吉野弘(1926~ )さんも、好きな詩人の一人です(手ごろな詩集に『吉野弘詩集』『続・吉野弘詩集』『続続・吉野弘詩集』思潮社がある)。
次の詩は、コスモス・セラピーのワークショップで時々朗読させていただくことがあります。
I was born
確か英語を習い始めて間もない頃だ。
或る夏の宵。父と一緒に寺の境内を歩いてゆくと 青い夕靄の奥から浮き出るように、白い女がこちらへやってくる。物憂げにゆっくりと。
女は身重らしかった。父に気兼ねをしながらも僕は女の腹から眼を離さなかった。頭を下にした胎児の 柔軟なうごめきを 腹のあたりに 連想しそれがやがて 世に生まれ出ることの不思議に打たれていた。
女はゆき過ぎた。
少年の思いは飛躍しやすい。その時僕は〈生まれる〉ということがまさしく〈受身〉である訳をふと諒解した。僕は興奮して父に話しかけた。
――やっぱりI was born なんだね――父は怪訝そうに僕の顔をのぞきこんだ。僕は繰り返した。
―― I was born さ。受身形だよ。正しく言うと人間は生まれさせられるんだ。自分の意志ではないんだね――
その時 どんな驚きで 父は息子の言葉を聞いたか。僕の表情が単に無邪気として父の眼にうつり得たか。それを察するには 僕はまだ余りに幼なかった。僕にとってこの事は文法上の単純な発見に遇ぎなかったのだから。
父は無言で暫く歩いた後 思いがけない語をした。――蜉蝣という虫はね。生まれてから二、三目で死ぬんだそうだが それなら一体 何の為に世の中へ出てくるのかと そんな事がひどく気になった頃があってね――
僕は父を見た。父は続けた。
――友人にその話をしたら或日、これが蜉蝣の雌だといって拡大鏡で見せてくれた。説明によると 口は全く退化して食物を摂るに適しない。胃の腑を開いても 入っているのは空気ばかり。見ると、その通りなんだ。ところが 卵だけは腹の中にぎっしり充満していて ほっそりした胸の方にまで及んでいる。それはまるで 目まぐるしく繰り返される生き死にの悲しみが 咽喉もとまで こみあげているように見えるのだ。淋しい 光りの粒々だったね。私が友人の方を振り向いて〈卵〉というと 彼も肯いて答えた。〈せつなげだね〉。そんなことがあってから間もなくのことだったんだよ。お母さんがお前を生み落としてすぐに死なれたのは――。
父の話のそれからあとは もう覚えていない。
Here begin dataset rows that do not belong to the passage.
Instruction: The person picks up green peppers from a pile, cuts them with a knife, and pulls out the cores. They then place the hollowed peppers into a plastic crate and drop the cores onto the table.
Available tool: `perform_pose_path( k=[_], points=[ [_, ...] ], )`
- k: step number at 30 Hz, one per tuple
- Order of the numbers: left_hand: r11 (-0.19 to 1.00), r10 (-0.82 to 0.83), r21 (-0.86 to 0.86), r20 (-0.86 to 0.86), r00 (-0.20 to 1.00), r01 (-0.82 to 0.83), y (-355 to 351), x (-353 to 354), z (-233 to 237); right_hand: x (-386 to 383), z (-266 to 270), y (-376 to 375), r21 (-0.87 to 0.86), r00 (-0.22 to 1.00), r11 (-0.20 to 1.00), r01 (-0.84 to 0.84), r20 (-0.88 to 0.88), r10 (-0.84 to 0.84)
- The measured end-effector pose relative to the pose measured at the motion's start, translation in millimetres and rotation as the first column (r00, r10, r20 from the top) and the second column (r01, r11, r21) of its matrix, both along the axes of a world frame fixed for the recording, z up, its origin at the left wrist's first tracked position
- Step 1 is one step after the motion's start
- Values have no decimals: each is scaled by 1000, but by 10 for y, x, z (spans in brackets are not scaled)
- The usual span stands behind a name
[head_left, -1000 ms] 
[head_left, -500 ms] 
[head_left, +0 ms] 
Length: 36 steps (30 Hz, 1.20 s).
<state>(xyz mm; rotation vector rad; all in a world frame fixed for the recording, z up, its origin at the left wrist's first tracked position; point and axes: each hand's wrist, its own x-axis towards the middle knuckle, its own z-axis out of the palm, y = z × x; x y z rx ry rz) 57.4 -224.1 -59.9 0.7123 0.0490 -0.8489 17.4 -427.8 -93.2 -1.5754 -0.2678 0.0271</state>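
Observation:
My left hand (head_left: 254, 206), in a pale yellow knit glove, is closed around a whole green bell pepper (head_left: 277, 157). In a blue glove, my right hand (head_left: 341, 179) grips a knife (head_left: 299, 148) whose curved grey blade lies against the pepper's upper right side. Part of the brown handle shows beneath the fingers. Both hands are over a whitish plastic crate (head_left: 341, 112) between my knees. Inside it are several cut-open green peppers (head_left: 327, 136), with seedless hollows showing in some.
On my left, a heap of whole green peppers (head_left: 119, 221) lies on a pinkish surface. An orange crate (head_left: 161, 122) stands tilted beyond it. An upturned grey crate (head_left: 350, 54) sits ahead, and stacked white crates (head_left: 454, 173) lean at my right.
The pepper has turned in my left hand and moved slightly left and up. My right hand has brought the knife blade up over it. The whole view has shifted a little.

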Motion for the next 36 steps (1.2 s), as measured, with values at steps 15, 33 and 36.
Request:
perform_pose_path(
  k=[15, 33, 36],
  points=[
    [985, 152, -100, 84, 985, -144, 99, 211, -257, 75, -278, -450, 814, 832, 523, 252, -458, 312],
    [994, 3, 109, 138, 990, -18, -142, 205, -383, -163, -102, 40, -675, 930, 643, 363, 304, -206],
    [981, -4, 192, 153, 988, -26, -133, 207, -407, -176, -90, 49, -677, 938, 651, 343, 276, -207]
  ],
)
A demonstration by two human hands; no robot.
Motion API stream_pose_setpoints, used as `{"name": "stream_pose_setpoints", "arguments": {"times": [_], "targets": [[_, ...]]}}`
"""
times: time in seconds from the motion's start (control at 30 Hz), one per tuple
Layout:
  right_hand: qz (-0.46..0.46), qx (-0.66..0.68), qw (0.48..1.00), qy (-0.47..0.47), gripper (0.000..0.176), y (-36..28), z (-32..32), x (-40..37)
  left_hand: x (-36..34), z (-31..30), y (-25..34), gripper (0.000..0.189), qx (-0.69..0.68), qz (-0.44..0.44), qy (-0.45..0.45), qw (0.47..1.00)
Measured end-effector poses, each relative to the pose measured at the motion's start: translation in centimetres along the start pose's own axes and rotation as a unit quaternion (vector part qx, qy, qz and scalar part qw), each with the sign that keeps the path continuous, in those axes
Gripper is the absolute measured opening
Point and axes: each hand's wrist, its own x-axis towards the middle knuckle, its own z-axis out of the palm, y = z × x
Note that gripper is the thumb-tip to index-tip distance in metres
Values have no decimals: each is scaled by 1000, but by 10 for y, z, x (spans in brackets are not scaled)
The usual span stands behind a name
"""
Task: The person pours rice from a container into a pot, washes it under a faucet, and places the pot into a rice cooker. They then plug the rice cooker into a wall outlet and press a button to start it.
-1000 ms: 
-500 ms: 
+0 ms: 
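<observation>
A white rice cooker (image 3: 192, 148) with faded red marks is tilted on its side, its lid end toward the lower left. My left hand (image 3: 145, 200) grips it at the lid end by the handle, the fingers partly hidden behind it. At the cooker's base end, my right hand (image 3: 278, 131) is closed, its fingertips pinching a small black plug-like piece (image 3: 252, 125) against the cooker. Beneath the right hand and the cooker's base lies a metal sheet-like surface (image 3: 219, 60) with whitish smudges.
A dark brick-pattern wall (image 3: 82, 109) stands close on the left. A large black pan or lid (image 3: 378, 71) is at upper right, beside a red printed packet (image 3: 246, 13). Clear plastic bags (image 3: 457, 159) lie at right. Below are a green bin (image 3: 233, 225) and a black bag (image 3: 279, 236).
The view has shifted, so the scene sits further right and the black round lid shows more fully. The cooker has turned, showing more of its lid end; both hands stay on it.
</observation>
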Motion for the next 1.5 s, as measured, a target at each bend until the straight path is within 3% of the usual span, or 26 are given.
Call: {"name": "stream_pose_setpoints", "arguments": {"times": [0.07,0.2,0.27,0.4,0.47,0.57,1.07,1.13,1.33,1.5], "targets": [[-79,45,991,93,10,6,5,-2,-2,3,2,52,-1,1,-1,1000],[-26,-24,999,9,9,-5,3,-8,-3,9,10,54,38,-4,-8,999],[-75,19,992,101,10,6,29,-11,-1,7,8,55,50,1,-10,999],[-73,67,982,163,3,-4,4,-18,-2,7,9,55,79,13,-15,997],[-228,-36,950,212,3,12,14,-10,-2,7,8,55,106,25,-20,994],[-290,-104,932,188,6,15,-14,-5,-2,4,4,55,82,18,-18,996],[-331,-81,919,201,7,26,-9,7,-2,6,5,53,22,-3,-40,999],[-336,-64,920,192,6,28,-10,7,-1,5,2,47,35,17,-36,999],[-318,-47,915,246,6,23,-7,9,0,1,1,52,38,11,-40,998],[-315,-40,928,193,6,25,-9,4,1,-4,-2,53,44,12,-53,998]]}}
ただひとつ痛みのように切なく 僕の脳裡に灼きついたものがあった。
――ほっそりした母の 胸の方まで 息苦しくふさいでいた白い僕の肉体――
人間はすべて「生まれた」のであって、「自分で自分を生んだ」人はだれもいません。
それは、人間、という抽象的・一般的な言い方をするより、具体的な、ほかならぬこの私の出発点・原点です。
出発点・原点を忘れていながら、「自分のことは自分がいちばんわかっている」などと思っている人がたくさんいます(かくいう私もかつてはそうところがありました)。
私ではない人が私を生んでくれたことが私のいのちの原点です。
そして、この詩が悲しみにとともに語ってくれているように、もちろんもっとも直接的にはお母さんなのですが、お父さんもいなければ生まれません。
さらに、お祖母ちゃんもお祖父ちゃんも、ひいお祖母ちゃんもひいお祖父ちゃんも……数え切れないほどのご先祖さまがいなければ、私は今・ここに生きていることはできない、のでしたね。
I was born に気づくことは、ほんとうの自分を知ることの始まりだと思うのです。
吉野さんの詩には、もっともっとたくさん好きなものがあります。また、いつかご紹介したいと思っています。